In the entries below, begin at the line that has "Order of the", stop after the line that has "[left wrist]", and output those lines exactly with no pictures.

[Supplied material]

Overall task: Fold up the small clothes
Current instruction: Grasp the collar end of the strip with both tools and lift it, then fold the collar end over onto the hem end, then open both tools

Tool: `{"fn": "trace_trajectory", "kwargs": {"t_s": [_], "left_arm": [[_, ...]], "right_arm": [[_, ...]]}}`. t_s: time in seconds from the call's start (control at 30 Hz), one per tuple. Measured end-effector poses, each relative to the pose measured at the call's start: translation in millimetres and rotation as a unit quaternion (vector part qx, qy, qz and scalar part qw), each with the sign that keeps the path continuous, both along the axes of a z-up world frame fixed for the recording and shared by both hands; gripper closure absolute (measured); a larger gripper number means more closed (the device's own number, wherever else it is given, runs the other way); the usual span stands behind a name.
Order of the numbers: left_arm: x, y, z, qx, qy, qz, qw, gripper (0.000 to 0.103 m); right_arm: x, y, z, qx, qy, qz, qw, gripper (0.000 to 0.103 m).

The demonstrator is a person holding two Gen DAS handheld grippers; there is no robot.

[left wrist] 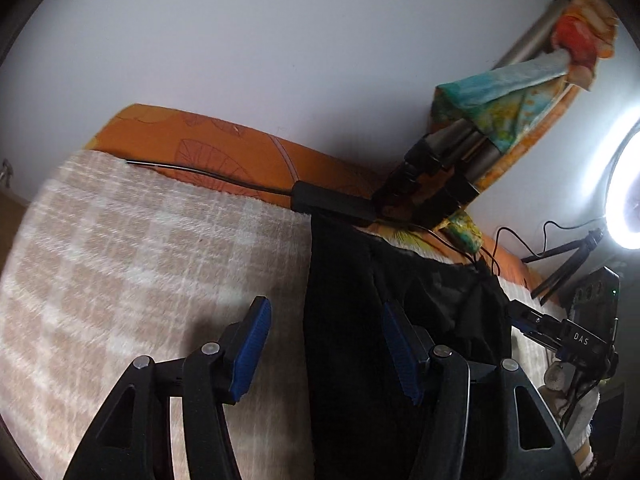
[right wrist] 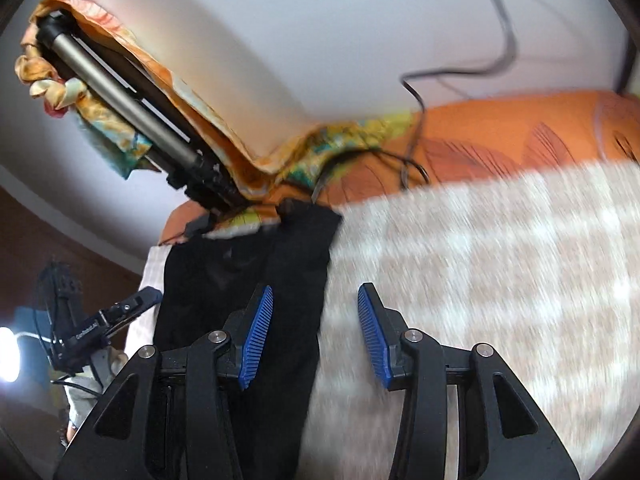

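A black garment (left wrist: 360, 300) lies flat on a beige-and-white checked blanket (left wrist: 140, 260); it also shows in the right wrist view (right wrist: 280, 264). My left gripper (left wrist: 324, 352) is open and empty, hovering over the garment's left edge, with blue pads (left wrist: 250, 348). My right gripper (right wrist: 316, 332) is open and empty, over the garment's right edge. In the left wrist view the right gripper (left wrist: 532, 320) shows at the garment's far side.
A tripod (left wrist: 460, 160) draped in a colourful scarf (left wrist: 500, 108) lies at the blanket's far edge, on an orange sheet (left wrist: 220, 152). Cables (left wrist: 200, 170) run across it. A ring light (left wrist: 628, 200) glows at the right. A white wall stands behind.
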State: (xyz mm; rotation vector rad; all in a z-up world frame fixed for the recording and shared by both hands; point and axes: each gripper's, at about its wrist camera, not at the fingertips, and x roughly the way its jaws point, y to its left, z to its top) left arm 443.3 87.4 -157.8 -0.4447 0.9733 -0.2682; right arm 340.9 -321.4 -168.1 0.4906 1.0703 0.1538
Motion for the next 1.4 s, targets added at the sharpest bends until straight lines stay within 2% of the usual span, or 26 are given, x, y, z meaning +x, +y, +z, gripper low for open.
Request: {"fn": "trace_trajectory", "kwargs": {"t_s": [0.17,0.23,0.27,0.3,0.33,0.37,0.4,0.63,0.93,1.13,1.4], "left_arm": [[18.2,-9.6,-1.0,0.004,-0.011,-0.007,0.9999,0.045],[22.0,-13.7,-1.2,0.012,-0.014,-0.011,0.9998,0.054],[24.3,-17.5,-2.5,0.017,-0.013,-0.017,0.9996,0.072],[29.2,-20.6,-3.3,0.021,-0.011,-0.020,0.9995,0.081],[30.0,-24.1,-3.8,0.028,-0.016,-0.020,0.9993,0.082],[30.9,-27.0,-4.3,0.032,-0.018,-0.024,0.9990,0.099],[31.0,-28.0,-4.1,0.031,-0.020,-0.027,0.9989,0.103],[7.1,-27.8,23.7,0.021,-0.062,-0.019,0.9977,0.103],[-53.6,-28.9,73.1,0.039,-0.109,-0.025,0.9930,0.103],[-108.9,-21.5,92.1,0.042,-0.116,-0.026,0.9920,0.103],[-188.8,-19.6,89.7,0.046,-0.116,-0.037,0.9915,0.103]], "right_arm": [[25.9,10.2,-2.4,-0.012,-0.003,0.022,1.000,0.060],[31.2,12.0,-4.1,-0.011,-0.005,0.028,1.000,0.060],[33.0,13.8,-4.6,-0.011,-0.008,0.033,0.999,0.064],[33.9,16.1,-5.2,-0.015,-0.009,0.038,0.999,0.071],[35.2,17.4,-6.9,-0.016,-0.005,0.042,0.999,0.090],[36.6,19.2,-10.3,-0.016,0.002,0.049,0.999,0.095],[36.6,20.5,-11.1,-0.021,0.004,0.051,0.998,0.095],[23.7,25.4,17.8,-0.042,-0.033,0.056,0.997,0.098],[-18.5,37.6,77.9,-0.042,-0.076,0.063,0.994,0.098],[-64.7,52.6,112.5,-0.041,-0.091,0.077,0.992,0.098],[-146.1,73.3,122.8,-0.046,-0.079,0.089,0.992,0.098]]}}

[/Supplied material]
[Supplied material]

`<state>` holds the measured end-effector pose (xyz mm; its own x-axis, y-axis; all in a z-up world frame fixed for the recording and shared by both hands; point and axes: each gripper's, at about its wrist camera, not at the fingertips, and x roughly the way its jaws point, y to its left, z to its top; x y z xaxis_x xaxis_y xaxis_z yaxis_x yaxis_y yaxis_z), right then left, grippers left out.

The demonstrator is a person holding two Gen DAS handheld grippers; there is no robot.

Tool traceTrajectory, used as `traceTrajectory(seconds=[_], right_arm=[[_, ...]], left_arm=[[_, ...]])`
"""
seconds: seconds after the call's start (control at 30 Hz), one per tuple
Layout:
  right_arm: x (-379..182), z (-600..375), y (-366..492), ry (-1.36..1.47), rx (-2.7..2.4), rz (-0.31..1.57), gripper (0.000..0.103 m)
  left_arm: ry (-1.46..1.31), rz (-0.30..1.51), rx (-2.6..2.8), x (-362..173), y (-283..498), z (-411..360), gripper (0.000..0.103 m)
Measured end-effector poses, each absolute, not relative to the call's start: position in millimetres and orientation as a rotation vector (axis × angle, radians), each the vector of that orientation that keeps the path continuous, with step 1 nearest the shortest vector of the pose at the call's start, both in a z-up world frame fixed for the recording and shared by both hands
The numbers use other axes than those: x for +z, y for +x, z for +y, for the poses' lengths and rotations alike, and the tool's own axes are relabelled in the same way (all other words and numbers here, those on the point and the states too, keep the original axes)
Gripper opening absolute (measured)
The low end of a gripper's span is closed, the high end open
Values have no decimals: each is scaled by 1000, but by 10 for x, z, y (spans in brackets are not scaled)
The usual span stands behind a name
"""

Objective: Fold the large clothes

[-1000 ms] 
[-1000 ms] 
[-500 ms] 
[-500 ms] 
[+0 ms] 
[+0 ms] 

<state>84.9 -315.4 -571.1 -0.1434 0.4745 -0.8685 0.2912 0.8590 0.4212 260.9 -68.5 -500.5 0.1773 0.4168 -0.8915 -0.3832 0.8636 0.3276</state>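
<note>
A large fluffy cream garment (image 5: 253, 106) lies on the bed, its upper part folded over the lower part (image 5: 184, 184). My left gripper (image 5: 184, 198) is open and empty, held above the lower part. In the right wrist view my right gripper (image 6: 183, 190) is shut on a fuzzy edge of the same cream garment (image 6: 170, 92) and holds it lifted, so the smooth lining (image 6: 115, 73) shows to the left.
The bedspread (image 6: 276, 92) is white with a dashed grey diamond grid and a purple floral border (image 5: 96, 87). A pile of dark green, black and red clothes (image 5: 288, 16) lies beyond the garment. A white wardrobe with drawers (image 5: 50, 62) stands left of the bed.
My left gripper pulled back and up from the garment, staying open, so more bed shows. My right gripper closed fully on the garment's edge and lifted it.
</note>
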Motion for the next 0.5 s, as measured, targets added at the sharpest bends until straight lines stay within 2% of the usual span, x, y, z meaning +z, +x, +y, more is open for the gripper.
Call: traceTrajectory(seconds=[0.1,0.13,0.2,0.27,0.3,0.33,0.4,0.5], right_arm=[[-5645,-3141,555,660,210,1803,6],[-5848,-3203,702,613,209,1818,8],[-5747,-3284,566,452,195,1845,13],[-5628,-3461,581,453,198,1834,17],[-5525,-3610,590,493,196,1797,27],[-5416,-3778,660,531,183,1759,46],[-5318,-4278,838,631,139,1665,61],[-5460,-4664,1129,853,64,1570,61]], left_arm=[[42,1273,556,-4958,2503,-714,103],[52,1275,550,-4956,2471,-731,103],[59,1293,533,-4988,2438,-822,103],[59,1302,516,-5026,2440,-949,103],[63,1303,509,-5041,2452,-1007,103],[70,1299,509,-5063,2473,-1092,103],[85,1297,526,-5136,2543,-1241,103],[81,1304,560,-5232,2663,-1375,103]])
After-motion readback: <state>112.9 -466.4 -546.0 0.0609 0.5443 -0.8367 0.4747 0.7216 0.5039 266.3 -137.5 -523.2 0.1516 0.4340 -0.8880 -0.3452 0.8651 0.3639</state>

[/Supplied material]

> _Written response_:
Order of the numbers: left_arm: x, y, z, qx, qy, qz, qw, gripper (0.000 to 0.103 m); right_arm: x, y, z, qx, qy, qz, qw, gripper (0.000 to 0.103 m).

The demonstrator is a person holding two Gen DAS handheld grippers; there is no robot.

[left wrist] 

What the exercise required has been answered in full.